In 1932, Greek immigrant Athanasios Thomas Karvelas bought a used truck and opened a mobile ice cream business, a precursor to today's roving ice cream man. Two years later, in 1934, the truck broke down at the worst possible time. It was Memorial Day Weekend in New York and it was hot. Confident he'd make a killing selling ice cream to sunburned revelers, Karvelas was on his way to the beach, but he didn't make it. A flat tire stopped him in his tracks. Karvelas knew he had to act fast.
As his inventory began to melt, Karvelas considered his options. He noticed a nearby pottery shop and ran over to see if he could somehow hook up to their electricity to save the ice cream. As that effort proved fruitless, Karvelas noticed something extraordinary; people were gathering around his broken-down truck hoping to buy some of his, by now, soft ice cream. Recognizing an opportunity, Karvelas set up a makeshift bench and served his unexpected, and sun-drenched, customers. The rest, as they say, is history.
We all scream for ice cream
By now you've probably realized the entrepreneurial Greek immigrant named Athanasios Thomas Karvelas is the very same Tom Carvel who, over the next few decades, built a self-named soft serve ice cream empire. Inspired by his lemons-to-lemonade experience, Carvel developed and patented a machine to maintain the temperature of ice cream precisely at the soft serve sweet spot.
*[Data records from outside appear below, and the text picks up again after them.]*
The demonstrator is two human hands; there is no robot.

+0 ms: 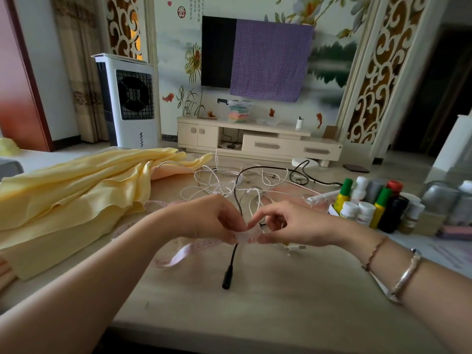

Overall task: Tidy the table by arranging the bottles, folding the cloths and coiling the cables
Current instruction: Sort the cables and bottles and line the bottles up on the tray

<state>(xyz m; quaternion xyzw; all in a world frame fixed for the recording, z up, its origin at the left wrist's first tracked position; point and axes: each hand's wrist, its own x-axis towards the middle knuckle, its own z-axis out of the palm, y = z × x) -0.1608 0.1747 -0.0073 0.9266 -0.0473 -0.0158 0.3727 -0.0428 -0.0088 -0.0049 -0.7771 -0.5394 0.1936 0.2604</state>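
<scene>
Bottles (367,203) with white, green and red caps stand clustered at your table's (255,297) right edge. Your left hand (212,221) and right hand (288,226) together pinch a pale pink measuring tape (194,247) over tangled white cables (229,182).

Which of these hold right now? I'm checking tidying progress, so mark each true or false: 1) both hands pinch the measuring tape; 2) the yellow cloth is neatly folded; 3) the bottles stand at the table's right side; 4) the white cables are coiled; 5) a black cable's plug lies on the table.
1) True: the left hand and right hand pinch the pink measuring tape.
2) False: the yellow cloth lies rumpled and spread out.
3) True: the bottles are grouped at the right.
4) False: the white cables lie tangled.
5) True: the black cable's plug rests on the table.
</scene>
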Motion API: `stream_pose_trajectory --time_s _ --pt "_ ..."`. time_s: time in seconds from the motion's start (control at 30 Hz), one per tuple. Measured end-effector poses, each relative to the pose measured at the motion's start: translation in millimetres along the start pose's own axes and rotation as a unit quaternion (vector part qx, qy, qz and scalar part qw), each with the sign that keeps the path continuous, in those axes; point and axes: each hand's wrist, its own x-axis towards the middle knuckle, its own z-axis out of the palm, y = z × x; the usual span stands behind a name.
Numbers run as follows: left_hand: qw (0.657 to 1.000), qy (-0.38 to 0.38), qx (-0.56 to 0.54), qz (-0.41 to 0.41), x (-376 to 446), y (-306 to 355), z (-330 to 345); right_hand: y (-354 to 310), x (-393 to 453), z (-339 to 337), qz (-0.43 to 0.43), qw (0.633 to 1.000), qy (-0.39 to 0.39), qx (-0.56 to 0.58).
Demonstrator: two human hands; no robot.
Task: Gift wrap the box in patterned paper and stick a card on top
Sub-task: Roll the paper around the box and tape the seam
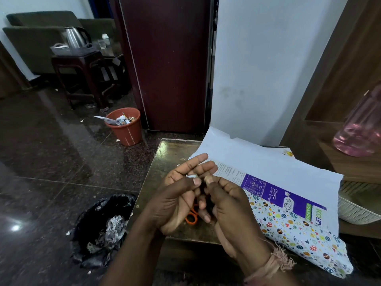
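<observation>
A long purple and white box [274, 193] lies on a sheet of wrapping paper [268, 162] whose white underside faces up behind it. The paper's patterned side [292, 228] is folded over the near part of the box. My left hand [177, 195] and my right hand [224, 201] meet above the table just left of the box. Between the fingertips of both hands sits a small whitish piece [192, 176], too small to identify; the left fingers pinch it and the right thumb and finger meet beside it. Orange scissor handles [191, 217] show on the table under my hands.
The small brown table [165, 162] stands beside a white wall and a wooden shelf unit with a pink bottle [360, 129] and a cream basket [356, 207]. On the floor sit a black rubbish bag [103, 228], an orange bin [125, 126] and a dark stool.
</observation>
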Motion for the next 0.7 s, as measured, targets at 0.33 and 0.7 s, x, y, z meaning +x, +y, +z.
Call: stream_pose_trajectory --time_s 0.33,0.7 --pt "1.000 0.016 0.023 0.012 1 -4 7 5 1 0 -0.005 0.997 0.055 -0.057" --pt "0.997 -0.006 -0.060 -0.056 1 -3 -5 7 3 -6 -0.080 0.985 0.038 -0.145"
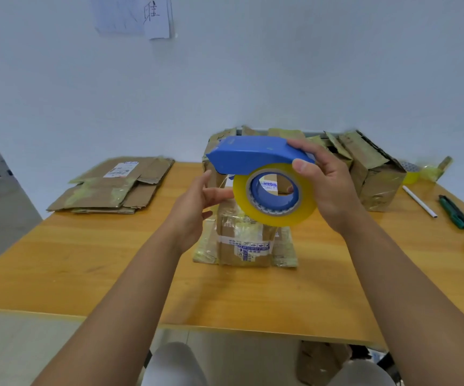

By some accounts, he bought the pottery shop near the site of his fortuitous accident. Others say he found a nearby lot and parked his truck permanently. Either way, one thing is clear: Tom Carvel founded the first soft serve retail ice cream company in America at the site of his accidental discovery. But there's so much more to his legacy.
When business customers who purchased his patented soft serve machine had trouble teaching employees how to use the gadget, Carvel heeded their call for help, often visiting sites in person to demonstrate proper use of the equipment, and eventually establishing a central training center. He named the learning center, set up in a refurbished Yonkers, New York motel, the Carvel College of Ice Cream Knowledge. Also known as the Sundae School, it's where Carvel's iconic Cookie Puss cake originated. Legend has it that a student in residence created the cake in Carvel's likeness. As for Fudgie the Whale, that was Carvel's idea. In 1977, the ice cream entrepreneur was brainstorming marketing ideas for a Father's Day promotion when he dreamt up Fudgie and the tagline, "A whale of a cake for a whale of a Dad."